§ **Task objective**:
Reproduce the listing below as it stands. Leave out each image.
%%
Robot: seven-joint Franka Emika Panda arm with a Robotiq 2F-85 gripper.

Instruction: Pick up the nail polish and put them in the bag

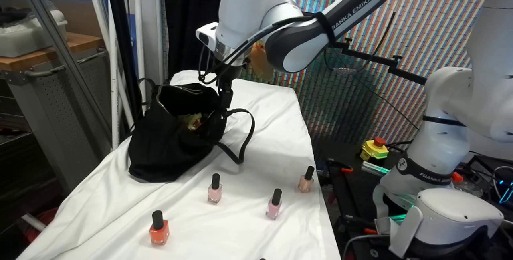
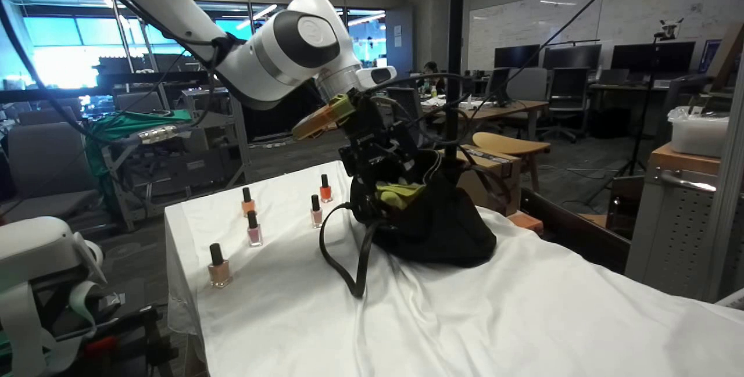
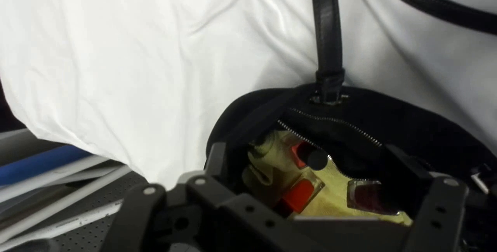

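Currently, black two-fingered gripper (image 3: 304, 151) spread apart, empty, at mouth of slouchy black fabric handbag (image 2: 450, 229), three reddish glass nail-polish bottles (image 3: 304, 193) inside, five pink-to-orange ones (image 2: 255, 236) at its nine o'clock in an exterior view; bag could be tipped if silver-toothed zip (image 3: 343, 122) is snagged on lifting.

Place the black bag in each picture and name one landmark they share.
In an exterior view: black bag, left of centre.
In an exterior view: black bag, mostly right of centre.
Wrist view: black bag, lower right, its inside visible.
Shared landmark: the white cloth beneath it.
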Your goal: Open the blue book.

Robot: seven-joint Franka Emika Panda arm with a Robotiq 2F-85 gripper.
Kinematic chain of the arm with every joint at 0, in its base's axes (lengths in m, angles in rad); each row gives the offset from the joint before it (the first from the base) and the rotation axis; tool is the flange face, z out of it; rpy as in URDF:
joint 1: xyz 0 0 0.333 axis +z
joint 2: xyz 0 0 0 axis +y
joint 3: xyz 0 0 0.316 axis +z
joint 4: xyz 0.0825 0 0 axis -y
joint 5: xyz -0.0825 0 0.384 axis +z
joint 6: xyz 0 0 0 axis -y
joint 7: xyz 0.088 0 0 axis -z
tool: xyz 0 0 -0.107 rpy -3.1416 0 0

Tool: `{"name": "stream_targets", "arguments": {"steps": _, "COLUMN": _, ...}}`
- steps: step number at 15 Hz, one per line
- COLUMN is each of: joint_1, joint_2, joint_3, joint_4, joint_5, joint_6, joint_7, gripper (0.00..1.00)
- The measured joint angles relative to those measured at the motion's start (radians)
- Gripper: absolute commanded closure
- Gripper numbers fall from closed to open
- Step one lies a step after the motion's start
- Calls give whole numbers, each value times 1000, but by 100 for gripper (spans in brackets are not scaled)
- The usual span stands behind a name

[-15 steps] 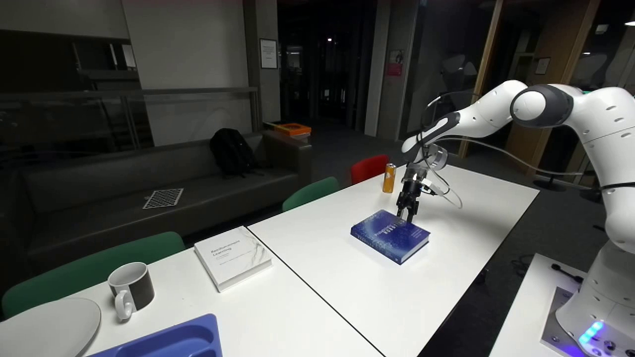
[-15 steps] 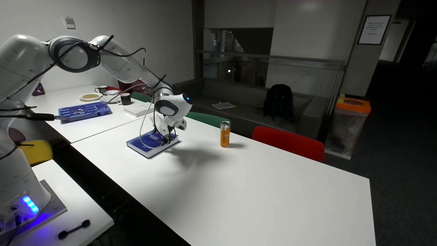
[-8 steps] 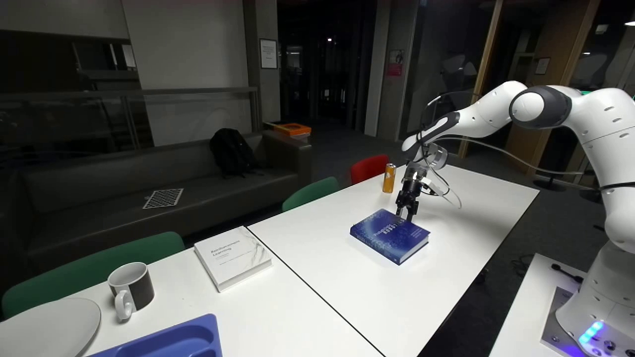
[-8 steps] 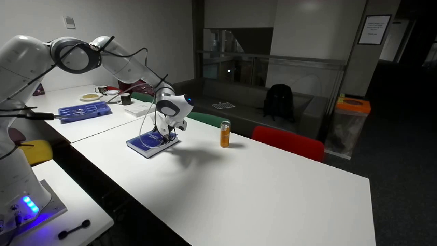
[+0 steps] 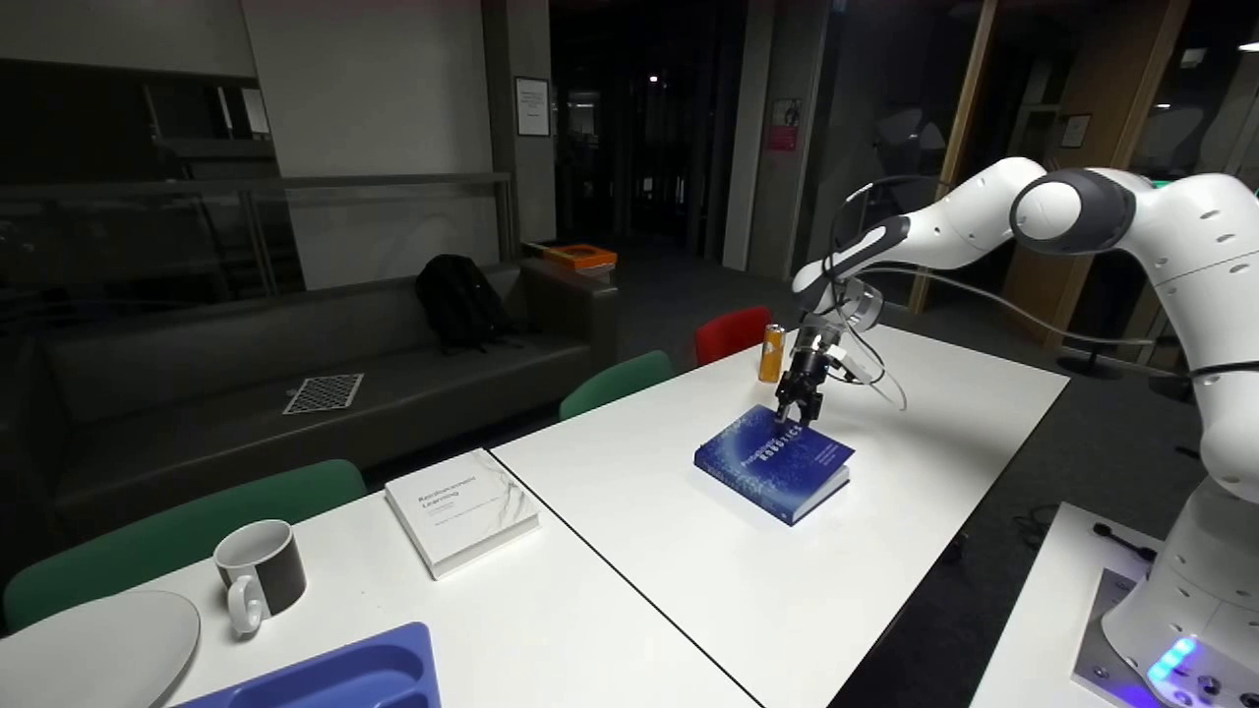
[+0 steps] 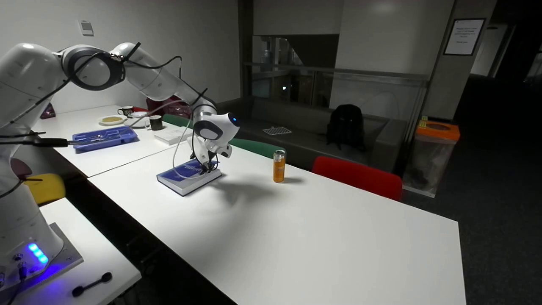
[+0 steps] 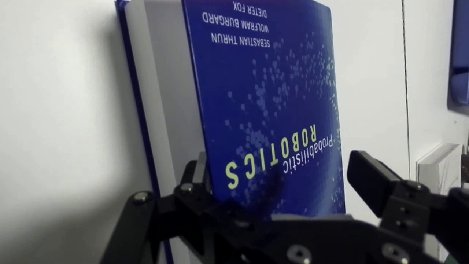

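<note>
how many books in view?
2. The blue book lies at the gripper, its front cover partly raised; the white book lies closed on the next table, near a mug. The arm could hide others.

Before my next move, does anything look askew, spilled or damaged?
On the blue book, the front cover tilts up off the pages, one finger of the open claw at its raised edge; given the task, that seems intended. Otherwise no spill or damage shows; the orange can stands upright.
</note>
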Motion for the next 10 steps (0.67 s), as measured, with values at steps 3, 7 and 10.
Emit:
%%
§ **Your solution**:
Robot: seven-joint Franka Emika Panda arm with a Robotiq 2F-85 gripper.

Instruction: Pick up the nail polish and put them in the bag


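Currently, black two-fingered gripper (image 3: 304, 151) spread apart, empty, at mouth of slouchy black fabric handbag (image 2: 450, 229), three reddish glass nail-polish bottles (image 3: 304, 193) inside, five pink-to-orange ones (image 2: 255, 236) at its nine o'clock in an exterior view; bag could be tipped if silver-toothed zip (image 3: 343, 122) is snagged on lifting.

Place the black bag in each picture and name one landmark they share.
In an exterior view: black bag, left of centre.
In an exterior view: black bag, mostly right of centre.
Wrist view: black bag, lower right, its inside visible.
Shared landmark: the white cloth beneath it.
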Your goal: Open the blue book.

Robot: seven-joint Franka Emika Panda arm with a Robotiq 2F-85 gripper.
Kinematic chain of the arm with every joint at 0, in its base's axes (lengths in m, angles in rad); each row gives the offset from the joint before it (the first from the base) and the rotation axis; tool is the flange face, z out of it; rpy as in URDF:
joint 1: xyz 0 0 0.333 axis +z
joint 2: xyz 0 0 0 axis +y
joint 3: xyz 0 0 0.316 axis +z
joint 4: xyz 0.0825 0 0 axis -y
joint 5: xyz -0.0825 0 0.384 axis +z
joint 6: xyz 0 0 0 axis -y
joint 7: xyz 0.088 0 0 axis -z
tool: xyz 0 0 -0.107 rpy -3.1416 0 0

Tool: `{"name": "stream_targets", "arguments": {"steps": _, "COLUMN": _, ...}}`
- steps: step number at 15 Hz, one per line
- COLUMN is each of: joint_1, joint_2, joint_3, joint_4, joint_5, joint_6, joint_7, gripper (0.00..1.00)
- The measured joint angles relative to those measured at the motion's start (radians)
- Gripper: absolute commanded closure
- Gripper numbers fall from closed to open
- Step one lies a step after the motion's start
- Calls give whole numbers, each value times 1000, but by 100 for gripper (spans in brackets are not scaled)
- The usual span stands behind a name

[-15 steps] 
[-15 steps] 
[-8 steps] 
[-8 steps] 
[+0 steps] 
[+0 steps] 
[+0 steps] 

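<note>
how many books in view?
2. The blue book lies at the gripper, its front cover partly raised; the white book lies closed on the next table, near a mug. The arm could hide others.

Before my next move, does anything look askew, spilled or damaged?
On the blue book, the front cover tilts up off the pages, one finger of the open claw at its raised edge; given the task, that seems intended. Otherwise no spill or damage shows; the orange can stands upright.
</note>
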Motion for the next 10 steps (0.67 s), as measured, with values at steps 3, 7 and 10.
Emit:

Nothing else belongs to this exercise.